- About this task
Below are lines of data; restate word for word those running from the line containing "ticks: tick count" to the line containing "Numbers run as", inclusive, and no others.

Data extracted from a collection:
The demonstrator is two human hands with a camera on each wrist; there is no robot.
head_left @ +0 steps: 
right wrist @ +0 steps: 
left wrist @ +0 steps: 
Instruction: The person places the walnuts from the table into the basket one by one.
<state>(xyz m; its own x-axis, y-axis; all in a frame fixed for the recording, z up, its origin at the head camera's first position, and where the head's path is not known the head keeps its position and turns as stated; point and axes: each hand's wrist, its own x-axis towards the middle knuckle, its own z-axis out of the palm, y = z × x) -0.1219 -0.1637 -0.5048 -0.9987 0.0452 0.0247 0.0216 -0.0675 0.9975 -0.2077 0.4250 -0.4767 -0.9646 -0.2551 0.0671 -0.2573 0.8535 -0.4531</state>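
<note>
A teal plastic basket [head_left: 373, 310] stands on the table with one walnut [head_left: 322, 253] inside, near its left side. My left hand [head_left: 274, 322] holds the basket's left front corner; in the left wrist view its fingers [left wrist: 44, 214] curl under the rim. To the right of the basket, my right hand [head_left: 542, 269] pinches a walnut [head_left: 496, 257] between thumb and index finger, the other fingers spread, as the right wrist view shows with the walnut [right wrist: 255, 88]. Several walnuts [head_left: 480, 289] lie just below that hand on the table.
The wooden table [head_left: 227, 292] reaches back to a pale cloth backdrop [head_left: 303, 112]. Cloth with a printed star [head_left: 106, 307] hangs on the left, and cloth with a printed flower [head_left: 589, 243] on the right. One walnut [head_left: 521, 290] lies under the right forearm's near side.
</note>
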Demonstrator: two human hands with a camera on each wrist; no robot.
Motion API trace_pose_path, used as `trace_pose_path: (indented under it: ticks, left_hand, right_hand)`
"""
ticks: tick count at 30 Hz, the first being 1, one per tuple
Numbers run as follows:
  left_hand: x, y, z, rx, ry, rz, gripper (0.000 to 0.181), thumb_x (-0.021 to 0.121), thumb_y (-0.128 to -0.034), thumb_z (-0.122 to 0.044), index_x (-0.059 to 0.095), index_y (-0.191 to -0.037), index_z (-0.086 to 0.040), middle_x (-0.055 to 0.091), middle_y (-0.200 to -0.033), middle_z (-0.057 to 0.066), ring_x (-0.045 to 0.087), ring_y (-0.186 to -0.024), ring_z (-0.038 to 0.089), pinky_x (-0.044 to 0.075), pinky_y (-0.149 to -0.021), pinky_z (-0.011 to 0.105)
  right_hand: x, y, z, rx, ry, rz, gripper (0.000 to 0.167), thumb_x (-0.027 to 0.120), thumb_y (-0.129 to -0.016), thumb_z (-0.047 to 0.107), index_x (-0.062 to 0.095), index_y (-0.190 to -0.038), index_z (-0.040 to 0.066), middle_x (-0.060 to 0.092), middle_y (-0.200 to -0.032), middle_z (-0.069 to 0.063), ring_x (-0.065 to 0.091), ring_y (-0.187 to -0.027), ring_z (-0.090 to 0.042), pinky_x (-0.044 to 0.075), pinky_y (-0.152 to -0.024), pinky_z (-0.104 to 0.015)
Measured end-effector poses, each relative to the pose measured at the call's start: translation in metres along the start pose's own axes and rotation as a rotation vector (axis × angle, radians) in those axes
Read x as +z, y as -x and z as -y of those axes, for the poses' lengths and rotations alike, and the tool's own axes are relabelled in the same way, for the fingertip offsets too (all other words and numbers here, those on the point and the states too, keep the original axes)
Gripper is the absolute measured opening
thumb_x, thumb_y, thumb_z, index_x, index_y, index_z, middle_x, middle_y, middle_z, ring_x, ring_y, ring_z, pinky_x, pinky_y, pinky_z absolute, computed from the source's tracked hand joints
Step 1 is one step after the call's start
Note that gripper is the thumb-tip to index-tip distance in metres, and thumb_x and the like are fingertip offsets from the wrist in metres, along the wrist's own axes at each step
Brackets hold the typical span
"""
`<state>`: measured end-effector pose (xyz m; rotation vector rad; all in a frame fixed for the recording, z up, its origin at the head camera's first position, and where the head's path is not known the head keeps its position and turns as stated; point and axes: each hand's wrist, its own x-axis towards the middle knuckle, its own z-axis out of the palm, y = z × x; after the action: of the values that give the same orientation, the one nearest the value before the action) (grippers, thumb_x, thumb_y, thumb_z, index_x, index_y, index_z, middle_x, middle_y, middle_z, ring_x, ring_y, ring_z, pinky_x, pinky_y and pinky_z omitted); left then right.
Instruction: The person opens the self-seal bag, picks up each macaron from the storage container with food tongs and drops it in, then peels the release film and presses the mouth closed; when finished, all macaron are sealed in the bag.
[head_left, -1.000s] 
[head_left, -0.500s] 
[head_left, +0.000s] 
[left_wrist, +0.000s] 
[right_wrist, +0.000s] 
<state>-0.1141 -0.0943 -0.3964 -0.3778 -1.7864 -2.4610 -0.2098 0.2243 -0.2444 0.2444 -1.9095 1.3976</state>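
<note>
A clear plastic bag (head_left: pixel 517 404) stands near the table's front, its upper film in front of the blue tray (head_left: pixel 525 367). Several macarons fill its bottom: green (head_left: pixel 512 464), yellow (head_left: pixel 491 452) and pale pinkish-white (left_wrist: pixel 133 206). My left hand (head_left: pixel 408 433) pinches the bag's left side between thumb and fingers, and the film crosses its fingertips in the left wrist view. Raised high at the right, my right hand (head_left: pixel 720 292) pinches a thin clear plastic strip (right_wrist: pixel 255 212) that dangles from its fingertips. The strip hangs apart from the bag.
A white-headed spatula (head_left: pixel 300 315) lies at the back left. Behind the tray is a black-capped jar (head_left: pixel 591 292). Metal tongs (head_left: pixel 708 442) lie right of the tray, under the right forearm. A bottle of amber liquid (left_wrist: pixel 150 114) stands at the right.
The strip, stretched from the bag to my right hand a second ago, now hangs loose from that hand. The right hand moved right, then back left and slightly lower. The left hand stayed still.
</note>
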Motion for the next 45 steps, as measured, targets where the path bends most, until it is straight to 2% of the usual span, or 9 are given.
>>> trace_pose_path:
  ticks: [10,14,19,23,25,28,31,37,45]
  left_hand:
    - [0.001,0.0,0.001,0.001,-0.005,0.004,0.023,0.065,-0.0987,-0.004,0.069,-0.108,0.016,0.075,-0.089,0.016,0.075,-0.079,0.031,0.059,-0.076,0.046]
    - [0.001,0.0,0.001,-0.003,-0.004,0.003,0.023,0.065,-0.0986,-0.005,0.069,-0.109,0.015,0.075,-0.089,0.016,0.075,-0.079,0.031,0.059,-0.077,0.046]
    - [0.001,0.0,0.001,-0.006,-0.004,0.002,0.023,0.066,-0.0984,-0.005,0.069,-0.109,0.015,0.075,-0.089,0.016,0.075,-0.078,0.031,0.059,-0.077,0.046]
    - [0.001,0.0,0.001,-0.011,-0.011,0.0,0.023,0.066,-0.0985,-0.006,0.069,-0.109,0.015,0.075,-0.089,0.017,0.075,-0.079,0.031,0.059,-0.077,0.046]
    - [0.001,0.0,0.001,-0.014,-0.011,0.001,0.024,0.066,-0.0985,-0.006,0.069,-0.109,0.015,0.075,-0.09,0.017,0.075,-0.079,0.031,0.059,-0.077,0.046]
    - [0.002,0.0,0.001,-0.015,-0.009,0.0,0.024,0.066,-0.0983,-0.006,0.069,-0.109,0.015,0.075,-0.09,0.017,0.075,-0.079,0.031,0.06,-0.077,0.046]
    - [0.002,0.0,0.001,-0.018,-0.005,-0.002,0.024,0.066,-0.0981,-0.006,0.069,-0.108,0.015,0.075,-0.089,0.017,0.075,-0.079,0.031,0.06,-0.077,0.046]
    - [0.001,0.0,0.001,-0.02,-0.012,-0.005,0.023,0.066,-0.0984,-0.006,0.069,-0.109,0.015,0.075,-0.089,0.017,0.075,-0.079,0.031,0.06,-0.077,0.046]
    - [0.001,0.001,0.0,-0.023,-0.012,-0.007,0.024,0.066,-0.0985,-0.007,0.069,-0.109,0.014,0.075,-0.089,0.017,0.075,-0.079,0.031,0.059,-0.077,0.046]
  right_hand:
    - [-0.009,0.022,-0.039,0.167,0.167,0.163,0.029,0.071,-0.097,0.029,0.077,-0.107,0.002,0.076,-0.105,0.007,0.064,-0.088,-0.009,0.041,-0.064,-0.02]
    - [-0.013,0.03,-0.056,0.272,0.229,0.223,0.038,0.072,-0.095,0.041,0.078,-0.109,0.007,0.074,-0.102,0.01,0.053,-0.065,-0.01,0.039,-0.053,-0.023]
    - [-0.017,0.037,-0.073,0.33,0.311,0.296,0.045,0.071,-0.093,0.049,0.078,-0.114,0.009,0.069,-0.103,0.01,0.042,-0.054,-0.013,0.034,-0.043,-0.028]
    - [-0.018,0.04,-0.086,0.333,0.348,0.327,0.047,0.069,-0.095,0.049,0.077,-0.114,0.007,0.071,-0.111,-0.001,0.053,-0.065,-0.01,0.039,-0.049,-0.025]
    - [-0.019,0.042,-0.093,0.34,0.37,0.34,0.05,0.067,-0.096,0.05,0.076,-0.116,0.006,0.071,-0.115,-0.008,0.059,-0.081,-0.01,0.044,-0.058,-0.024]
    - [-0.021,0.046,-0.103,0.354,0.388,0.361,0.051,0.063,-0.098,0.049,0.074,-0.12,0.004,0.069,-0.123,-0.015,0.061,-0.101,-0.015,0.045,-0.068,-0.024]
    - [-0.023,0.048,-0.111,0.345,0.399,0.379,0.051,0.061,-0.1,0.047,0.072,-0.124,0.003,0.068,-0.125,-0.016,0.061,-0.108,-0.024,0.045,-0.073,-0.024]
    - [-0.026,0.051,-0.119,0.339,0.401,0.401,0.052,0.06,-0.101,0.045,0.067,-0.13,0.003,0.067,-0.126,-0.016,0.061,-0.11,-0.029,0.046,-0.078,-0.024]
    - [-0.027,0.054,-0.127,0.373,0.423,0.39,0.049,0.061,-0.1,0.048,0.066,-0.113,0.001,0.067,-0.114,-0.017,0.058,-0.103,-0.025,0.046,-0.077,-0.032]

- Solution to the problem
ticks: tick count at 30 Hz, the first being 1, one per tuple
Numbers run as follows:

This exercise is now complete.